Review: On Deadly Ground

Steven Seagal is Billy Jack...er...Forrest Taft, a trouble-shooter and fire-fighter (and former government operative, of course) for an oil company in Alaska owned by slick-haired, ruthless Jennings (Michael Caine- looking entirely miserable). Taft uncovers his once trusted boss’ environmentally dangerous, cost-cutting tactics. Though this is after Jennings has blamed an exploded oil refinery on Taft and an elderly co-worker, reports to the media that both men have been killed, having gotten secondary trouble-shooter McGruder (the welcome presence of John C. McGinley) to actually do the deed. Taft’s not the brightest bulb, you understand. Meanwhile, Taft has been on a trippy, boob-filled freak-out with some Inuit people, and joins up with activist Joan Chen (Didn’t she used to be a real actress?) in taking on his old boss. R. Lee Ermey turns up as a hard-ass hired goon, Shari Shattuck is the company’s soulless publicist, Mike Starr is a barroom bully, and a pre-“Sling Blade” Billy Bob Thornton plays a macho sniper in Jennings’ employ.

 

Although some of his post-career films outdo this 1994 film in sheer ineptitude, this catastrophic ego-trip directorial debut for star Steven Seagal is still an awful experience (albeit pretty amusing at times).
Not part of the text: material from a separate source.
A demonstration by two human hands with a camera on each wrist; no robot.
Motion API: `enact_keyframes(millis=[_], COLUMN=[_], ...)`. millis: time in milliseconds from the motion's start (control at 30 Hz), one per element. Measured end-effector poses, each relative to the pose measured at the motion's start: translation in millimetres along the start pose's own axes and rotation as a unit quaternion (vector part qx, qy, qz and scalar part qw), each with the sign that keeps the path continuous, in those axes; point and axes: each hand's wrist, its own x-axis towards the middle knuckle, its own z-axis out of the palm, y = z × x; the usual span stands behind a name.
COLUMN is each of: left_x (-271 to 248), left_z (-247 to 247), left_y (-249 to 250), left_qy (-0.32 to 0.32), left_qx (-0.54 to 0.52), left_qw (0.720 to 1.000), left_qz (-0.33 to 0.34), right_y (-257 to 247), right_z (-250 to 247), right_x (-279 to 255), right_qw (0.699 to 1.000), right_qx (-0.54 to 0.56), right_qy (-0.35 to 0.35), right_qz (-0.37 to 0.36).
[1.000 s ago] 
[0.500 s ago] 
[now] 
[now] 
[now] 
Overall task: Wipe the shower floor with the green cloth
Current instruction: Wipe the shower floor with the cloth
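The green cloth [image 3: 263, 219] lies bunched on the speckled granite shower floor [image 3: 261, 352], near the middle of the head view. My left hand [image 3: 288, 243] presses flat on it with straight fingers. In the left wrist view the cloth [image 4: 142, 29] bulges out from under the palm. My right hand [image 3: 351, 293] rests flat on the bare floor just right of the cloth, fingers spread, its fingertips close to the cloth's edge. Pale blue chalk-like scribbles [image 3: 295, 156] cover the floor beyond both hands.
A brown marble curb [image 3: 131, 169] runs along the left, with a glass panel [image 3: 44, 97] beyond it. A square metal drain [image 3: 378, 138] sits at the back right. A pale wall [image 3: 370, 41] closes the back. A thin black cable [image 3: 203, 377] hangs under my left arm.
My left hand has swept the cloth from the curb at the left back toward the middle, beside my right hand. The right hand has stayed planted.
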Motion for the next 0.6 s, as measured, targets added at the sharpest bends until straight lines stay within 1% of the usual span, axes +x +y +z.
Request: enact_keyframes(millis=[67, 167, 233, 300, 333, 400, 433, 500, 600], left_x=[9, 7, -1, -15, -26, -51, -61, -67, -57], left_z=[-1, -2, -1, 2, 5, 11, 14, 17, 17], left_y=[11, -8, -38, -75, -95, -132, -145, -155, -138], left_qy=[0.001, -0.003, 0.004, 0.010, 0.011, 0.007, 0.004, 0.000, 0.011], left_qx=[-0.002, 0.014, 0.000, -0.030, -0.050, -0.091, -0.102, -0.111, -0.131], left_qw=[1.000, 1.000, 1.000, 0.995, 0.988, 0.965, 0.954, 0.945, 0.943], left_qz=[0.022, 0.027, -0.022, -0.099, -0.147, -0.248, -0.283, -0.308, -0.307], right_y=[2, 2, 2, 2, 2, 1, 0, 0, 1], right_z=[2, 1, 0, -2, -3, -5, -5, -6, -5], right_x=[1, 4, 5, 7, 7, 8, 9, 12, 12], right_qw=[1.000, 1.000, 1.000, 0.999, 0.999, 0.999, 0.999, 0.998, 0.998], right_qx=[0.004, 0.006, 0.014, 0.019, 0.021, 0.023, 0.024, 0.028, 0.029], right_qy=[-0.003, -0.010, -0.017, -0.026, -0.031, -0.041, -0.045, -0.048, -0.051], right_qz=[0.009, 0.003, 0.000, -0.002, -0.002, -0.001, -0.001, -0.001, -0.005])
It’s the film that killed his top action star aura. This is a tremendously silly, wrong-headed attempt to mix social conscience with bone-cracking action thuggery, with an out-of-control egotist director making sure to also feed the ego of his main star...himself. Caine, meanwhile, is saddled with a shocking make-up job, affects an awful accent (remember his awful Southern accent in “Hurry Sundown”?), and gives one of the worst performances of his entire career. The guy is famous for accepting jobs to build extensions on his house or have a holiday, but this is one of the few times when he has made it completely obvious that he just doesn’t give a flying monkey fuck. LSD-inspired Eskimo porn nonsense and a hilarious-if-it-weren’t-so-deadly-dull’ speech about environmental rape (originally 11 minutes long before test audiences objected. That’s all they objected to? Really?), on their own make this a staple of many bad movie lists and a massive come down in quality for Seagal. I was utterly crushed when I first saw it. It’s been mostly downhill for him ever since. Yet, some of the dialogue is hilarious (Calling Taft ‘The patron saint of the impossible’ being among the more subtle and least amusing of stupid lines here), Meanwhile, both McGinley and Ermey (favourites of mine) are well-cast and amusing in their small parts. Ermey in particular gets an hysterically funny, overly macho speech about Seagal’s background that plays like a parody of the genre, hopefully intentionally. However, those are very minor – and probably unintentional – pleasures.

 

This is a pretty inexcusable ego-trip. How did this unrestrained vanity project get released to theatres, even with that end speech being edited? Who thought audiences were gonna like it? Even the action’s not that much fun, outside of a barroom brawl with everyone’s favourite all-purpose bully, Mike Starr on the receiving end of a Seagal arse-kicking). It’s not Seagal’s worst film…which is frankly terrifying and depressing, don’t you think?